# sheetrock over stucco



## int1985 (Mar 23, 2012)

I am looking at a job in New York. A 6 story building. In the stairwell and floor landings there is stucco on the walls. It is around 3" deep. The owner wants 2 prices: one to remove the stucco to the bare brick ( costly ), the other to laminate the walls with sheetrock. I am thinking to laminate over the stucco with 5/8" sheetrock. I would put compound on the back of the sheetrock place it on the wall, then nail it into the stucco. Also, there are door frames on each landing. I know the 5/8" will go beyond the frame. I need help in my determination and am I right on the install over the stucco? If not I could use some expert advise as to the best way and the most inexpensive way for the owner.
Thanks
Julian


----------



## joecaption (Nov 30, 2011)

That's one job I think I would walk away from.
Sure it's not plaster on those walls and not stucco?
Trying to picture in my mind whatever it is, why it would be 3" thick? How in the world would you even trim out a door with a wall like that?
If you removed it you would be stuck with also having to remove all the door jambs and cutting them down.


----------



## AtlanticWBConst. (May 12, 2006)

Not sure why you are considering taking on a job that you are obviously not qualifed to do.

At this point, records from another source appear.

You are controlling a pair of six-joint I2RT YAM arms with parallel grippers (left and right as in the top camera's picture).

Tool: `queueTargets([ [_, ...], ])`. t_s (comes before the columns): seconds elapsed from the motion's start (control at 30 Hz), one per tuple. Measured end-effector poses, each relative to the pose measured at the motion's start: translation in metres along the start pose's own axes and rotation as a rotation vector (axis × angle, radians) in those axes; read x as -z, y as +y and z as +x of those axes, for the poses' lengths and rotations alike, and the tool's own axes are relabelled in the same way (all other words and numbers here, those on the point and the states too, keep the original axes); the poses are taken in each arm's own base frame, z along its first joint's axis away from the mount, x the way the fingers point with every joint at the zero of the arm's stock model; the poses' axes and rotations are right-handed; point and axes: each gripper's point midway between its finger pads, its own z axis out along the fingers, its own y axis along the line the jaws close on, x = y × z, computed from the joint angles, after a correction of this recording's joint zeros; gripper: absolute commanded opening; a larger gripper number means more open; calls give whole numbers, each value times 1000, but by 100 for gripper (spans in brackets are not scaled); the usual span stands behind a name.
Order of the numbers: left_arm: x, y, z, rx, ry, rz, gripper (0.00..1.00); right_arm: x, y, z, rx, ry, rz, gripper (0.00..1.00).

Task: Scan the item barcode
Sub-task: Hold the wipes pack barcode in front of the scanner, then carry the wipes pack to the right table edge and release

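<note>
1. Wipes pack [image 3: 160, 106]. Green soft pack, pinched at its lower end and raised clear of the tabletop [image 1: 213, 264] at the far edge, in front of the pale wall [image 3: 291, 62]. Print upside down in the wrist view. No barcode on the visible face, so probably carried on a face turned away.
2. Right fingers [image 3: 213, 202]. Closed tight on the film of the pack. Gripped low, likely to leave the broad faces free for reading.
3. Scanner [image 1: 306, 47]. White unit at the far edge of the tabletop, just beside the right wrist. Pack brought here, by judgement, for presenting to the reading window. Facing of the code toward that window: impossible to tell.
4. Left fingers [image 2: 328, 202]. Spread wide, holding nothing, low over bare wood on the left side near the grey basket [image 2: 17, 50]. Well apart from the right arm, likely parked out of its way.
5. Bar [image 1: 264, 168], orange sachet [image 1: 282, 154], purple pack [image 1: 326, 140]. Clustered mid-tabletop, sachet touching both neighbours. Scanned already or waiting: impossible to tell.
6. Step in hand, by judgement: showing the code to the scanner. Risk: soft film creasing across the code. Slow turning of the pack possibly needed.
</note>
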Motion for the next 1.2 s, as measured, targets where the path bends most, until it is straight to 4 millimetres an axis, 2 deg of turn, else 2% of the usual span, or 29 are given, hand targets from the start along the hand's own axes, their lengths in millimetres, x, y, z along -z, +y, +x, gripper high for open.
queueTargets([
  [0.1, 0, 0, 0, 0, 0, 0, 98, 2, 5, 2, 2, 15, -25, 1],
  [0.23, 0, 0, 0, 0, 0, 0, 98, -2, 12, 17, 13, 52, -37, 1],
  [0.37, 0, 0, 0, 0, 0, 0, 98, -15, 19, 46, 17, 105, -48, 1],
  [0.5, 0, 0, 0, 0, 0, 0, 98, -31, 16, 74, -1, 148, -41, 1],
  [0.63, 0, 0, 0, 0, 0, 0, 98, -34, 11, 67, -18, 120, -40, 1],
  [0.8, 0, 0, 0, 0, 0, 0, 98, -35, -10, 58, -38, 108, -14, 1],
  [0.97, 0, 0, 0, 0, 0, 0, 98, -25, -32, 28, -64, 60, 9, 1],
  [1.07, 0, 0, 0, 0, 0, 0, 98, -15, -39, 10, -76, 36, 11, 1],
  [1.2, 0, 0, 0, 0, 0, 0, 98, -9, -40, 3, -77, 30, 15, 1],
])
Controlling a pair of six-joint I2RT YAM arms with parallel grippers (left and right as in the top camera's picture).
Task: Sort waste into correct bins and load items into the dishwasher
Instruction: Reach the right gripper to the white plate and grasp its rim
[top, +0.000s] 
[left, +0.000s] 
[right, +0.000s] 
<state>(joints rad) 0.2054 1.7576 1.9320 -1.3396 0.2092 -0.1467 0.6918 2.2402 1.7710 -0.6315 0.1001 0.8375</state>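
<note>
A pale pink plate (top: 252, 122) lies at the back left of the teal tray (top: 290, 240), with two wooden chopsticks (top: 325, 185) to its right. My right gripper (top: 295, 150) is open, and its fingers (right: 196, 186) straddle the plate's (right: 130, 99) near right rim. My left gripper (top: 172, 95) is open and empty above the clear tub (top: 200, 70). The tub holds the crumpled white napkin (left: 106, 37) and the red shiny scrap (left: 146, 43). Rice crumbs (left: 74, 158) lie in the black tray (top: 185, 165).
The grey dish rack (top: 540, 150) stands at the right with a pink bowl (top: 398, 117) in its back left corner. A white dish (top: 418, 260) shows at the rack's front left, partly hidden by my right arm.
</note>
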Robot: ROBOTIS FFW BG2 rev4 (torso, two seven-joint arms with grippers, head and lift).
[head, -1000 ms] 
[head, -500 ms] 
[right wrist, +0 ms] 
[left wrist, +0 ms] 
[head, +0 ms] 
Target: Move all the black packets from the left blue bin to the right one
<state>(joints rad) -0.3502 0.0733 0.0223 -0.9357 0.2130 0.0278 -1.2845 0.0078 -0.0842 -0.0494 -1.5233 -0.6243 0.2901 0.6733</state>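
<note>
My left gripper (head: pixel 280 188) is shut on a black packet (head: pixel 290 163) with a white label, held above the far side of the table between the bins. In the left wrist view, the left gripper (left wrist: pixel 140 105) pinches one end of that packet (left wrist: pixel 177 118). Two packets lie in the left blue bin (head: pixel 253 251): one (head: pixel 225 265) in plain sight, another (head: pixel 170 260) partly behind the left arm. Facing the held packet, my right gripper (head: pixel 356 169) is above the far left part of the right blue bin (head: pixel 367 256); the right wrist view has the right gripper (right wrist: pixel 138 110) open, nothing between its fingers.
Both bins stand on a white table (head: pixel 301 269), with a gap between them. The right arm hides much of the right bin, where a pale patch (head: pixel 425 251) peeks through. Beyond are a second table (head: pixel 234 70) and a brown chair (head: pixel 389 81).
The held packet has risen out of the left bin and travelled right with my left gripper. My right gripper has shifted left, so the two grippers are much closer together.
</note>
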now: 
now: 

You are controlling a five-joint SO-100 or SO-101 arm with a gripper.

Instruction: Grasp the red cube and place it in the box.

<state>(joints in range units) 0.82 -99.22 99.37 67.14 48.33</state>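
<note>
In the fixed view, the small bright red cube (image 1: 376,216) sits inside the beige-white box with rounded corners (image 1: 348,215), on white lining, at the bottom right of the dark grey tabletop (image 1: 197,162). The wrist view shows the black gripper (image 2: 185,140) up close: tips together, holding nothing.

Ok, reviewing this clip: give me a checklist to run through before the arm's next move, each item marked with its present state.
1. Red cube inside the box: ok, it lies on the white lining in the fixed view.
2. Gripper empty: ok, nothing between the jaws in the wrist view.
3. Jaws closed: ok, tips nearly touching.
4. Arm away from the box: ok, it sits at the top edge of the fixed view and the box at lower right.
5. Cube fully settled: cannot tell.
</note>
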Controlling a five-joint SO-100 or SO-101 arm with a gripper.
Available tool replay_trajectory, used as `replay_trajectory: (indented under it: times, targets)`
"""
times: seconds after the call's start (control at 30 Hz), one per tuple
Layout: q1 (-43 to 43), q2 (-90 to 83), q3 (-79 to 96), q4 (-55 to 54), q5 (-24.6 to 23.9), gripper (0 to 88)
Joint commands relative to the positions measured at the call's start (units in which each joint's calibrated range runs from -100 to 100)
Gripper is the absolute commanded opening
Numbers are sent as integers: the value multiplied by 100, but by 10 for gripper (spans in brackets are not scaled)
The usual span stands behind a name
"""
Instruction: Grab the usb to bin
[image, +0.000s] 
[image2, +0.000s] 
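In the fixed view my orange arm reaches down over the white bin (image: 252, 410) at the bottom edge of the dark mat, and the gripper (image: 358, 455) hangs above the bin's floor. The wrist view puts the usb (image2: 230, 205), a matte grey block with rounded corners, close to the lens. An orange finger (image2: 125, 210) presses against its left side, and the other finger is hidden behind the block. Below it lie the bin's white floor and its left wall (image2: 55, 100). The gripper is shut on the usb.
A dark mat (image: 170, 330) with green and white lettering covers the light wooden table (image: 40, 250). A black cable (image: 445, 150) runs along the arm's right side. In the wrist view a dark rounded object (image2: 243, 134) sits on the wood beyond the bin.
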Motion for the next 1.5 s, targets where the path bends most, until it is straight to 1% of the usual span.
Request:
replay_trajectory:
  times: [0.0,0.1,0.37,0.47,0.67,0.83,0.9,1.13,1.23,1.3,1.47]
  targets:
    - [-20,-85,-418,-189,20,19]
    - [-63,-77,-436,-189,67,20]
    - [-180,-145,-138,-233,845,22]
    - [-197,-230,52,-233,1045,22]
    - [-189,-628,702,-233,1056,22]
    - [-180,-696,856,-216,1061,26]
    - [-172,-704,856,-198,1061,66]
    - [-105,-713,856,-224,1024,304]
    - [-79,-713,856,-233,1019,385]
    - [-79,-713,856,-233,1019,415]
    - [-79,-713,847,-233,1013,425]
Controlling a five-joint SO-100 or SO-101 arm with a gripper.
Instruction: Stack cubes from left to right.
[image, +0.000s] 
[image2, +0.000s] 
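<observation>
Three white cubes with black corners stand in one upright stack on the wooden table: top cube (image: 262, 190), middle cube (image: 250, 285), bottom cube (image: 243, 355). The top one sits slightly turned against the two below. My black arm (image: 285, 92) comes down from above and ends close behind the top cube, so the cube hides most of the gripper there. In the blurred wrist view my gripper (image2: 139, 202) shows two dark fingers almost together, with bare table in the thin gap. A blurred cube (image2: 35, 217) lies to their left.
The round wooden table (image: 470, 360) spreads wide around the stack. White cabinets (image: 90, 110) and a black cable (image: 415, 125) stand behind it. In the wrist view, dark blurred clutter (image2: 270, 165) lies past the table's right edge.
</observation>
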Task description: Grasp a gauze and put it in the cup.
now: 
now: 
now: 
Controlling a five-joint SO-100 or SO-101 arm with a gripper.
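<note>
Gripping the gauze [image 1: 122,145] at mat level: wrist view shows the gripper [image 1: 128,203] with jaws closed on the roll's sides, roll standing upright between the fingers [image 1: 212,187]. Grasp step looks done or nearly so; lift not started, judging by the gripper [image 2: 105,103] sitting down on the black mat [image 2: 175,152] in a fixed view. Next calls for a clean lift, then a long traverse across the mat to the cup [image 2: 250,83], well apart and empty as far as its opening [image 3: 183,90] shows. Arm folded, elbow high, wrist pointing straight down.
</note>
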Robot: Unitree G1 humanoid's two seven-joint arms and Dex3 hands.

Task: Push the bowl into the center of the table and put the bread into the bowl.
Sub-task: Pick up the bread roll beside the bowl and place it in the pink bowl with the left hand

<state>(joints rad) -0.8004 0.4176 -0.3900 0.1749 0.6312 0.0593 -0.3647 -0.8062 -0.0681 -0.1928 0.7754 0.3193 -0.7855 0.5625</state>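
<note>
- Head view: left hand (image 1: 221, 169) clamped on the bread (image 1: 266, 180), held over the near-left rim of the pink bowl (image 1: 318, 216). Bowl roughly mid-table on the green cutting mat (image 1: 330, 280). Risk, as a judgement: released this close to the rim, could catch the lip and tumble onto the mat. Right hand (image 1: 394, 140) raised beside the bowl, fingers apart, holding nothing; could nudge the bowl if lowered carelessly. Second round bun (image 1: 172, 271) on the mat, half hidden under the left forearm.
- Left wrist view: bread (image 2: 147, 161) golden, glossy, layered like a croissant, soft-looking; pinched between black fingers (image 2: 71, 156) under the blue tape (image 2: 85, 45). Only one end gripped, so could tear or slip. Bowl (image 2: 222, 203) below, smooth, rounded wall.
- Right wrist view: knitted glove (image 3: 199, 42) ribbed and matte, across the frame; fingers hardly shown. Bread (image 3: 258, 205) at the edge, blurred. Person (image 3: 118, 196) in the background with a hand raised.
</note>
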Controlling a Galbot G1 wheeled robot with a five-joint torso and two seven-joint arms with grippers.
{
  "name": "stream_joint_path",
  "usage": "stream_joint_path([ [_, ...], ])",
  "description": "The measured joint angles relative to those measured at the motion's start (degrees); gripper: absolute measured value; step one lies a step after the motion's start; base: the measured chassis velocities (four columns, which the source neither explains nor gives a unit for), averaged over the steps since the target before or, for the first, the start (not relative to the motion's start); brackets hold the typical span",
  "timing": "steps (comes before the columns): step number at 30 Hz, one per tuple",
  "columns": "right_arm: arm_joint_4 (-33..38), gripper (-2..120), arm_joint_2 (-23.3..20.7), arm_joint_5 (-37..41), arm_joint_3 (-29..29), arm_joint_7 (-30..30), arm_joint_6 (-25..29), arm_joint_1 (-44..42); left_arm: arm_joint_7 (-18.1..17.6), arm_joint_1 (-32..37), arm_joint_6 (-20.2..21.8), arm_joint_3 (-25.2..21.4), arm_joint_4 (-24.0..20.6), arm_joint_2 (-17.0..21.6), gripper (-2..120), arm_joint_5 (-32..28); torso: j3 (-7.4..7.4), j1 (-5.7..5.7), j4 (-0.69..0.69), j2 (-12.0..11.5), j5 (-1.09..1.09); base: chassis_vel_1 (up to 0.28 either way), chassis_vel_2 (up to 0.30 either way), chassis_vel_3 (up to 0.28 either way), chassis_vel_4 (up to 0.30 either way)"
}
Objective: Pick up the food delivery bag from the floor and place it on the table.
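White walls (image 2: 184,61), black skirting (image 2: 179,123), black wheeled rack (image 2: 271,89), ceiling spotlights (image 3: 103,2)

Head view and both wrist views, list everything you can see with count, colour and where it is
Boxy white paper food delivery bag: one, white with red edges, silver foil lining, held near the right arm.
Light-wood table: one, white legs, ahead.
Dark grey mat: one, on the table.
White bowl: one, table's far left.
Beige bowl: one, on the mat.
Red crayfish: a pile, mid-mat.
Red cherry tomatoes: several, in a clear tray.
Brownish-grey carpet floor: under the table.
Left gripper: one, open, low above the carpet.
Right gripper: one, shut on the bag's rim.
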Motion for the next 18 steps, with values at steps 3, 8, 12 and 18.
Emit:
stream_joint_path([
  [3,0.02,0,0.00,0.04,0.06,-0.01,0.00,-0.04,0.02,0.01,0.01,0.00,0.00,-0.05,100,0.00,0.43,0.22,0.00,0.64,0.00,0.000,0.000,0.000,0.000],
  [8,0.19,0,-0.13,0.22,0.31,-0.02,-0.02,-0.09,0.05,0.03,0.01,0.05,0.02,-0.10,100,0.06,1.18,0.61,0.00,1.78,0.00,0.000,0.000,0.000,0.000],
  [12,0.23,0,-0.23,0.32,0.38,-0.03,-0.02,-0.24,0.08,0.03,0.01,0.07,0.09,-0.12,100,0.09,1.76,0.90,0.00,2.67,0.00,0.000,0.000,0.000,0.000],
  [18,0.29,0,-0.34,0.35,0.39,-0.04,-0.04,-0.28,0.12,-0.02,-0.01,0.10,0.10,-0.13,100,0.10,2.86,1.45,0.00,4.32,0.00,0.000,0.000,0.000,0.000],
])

*This site is about DIY related work. That refers to non-paying projects that people do on their own properties. *

Its not about giving advice to novices to perform professional work, that is beyond their skill levels. There are a lot more responsibilities and liabilities to doing professional contracting (I cannot begin to even start to go thru the list, including licensing, certifications, OSHA compliance, EPA rules, proper insurances, permits, etc.). 

Its very unfair to anyone else involved, including the property owner, and/or Client, to try and take on work that you are not qualified to do, and in some situations, have no idea on how to go about doing it (as your post shows).
*
= Closing this thread (POST IS NOT "DIY" RELATED)
*


----------